Work required = Please, without any pictures, transcribe the lines from the one holding "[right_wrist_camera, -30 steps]" to the end of the listing, both ends included.

Dataset section =
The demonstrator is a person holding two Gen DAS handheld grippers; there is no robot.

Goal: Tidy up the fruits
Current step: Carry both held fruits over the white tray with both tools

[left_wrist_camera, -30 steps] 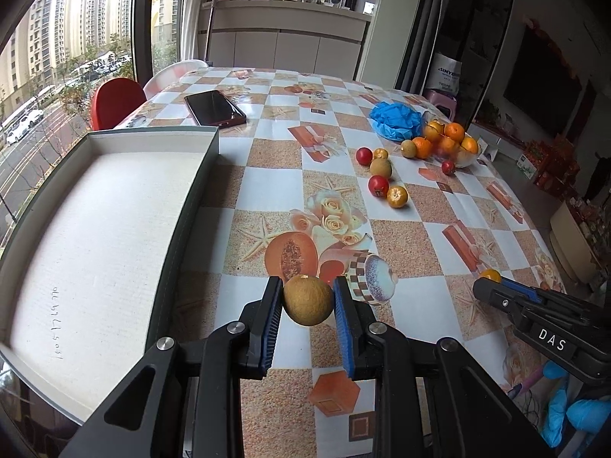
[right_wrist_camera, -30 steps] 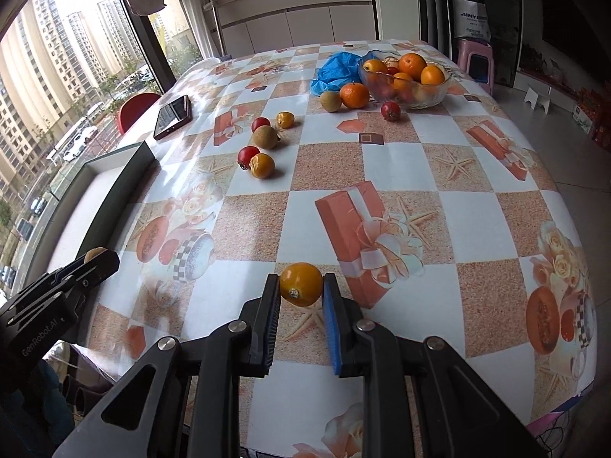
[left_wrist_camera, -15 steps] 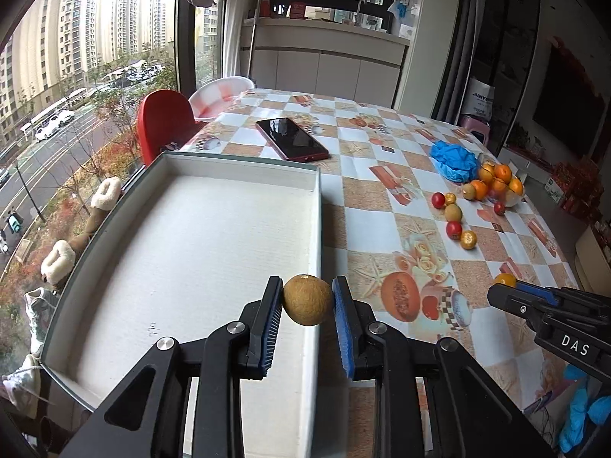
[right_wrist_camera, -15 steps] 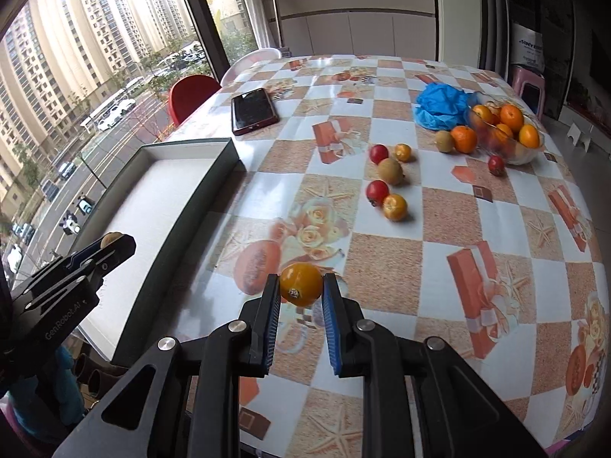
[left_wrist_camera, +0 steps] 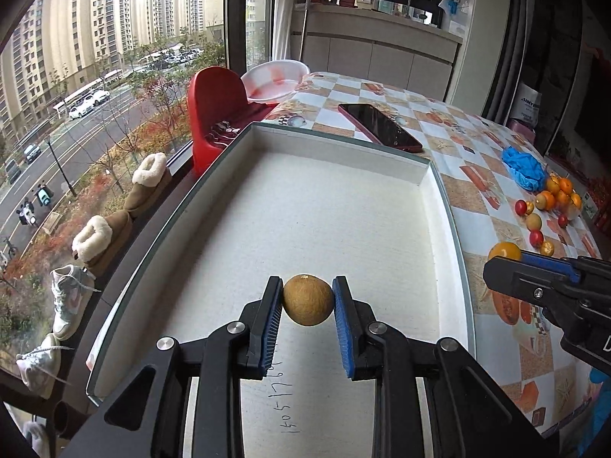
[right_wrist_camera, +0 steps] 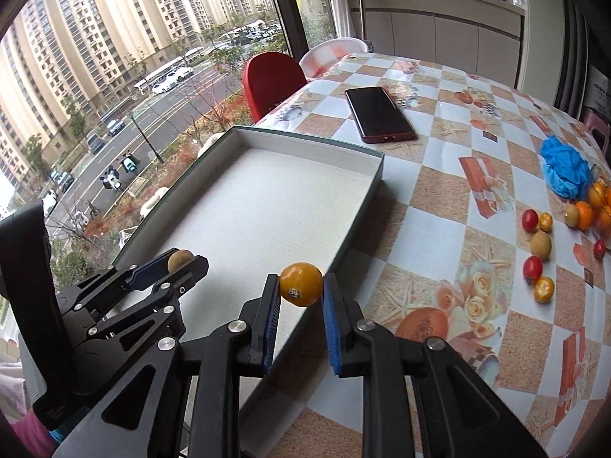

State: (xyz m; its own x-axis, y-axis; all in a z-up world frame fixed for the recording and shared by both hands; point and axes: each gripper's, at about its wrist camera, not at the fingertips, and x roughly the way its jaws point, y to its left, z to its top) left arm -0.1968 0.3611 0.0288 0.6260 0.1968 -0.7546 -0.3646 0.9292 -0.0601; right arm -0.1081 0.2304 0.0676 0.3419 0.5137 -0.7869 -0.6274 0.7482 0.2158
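L gripper (left_wrist_camera: 307, 299) is clamping a brown fruit (left_wrist_camera: 307, 299) over the empty tray (left_wrist_camera: 427, 175). R gripper (right_wrist_camera: 301, 286) is gripping a yellow-orange fruit (right_wrist_camera: 301, 283) at the tray's edge. Nothing's sitting in the tray yet, and most fruit is waiting on the table (right_wrist_camera: 439, 198).

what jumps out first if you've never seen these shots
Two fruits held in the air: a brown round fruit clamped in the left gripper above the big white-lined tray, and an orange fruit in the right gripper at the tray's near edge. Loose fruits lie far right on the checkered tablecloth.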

Worked solution =
[right_wrist_camera, -30 steps] 
[left_wrist_camera, -15 steps] 
[right_wrist_camera, -15 steps] 
[left_wrist_camera, +0 steps] 
[right_wrist_camera, +0 steps] 

State: (xyz m; its own x-axis, y-axis; all in a z-up world frame fixed for the recording and shared by both hands; point and axes: each gripper's, at about its wrist camera, not at the fingertips, and x roughly the way its jaws point, y to its left, z to its top) left arm -0.1968 0.3611 0.0288 0.6260 0.1968 -0.7546 -0.3646 0.9292 -0.0601; right arm -0.1081 0.2304 0.0676 0.3419 0.5137 -0.7869 -0.6274 0.7482 0.2158
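L gripper (left_wrist_camera: 307, 299) is clamping a brown fruit (left_wrist_camera: 307, 299) over the empty tray (left_wrist_camera: 427, 175). R gripper (right_wrist_camera: 301, 286) is gripping a yellow-orange fruit (right_wrist_camera: 301, 283) at the tray's edge. Nothing's sitting in the tray yet, and most fruit is waiting on the table (right_wrist_camera: 439, 198).

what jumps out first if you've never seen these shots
Two fruits held in the air: a brown round fruit clamped in the left gripper above the big white-lined tray, and an orange fruit in the right gripper at the tray's near edge. Loose fruits lie far right on the checkered tablecloth.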

What was produced is the complete output.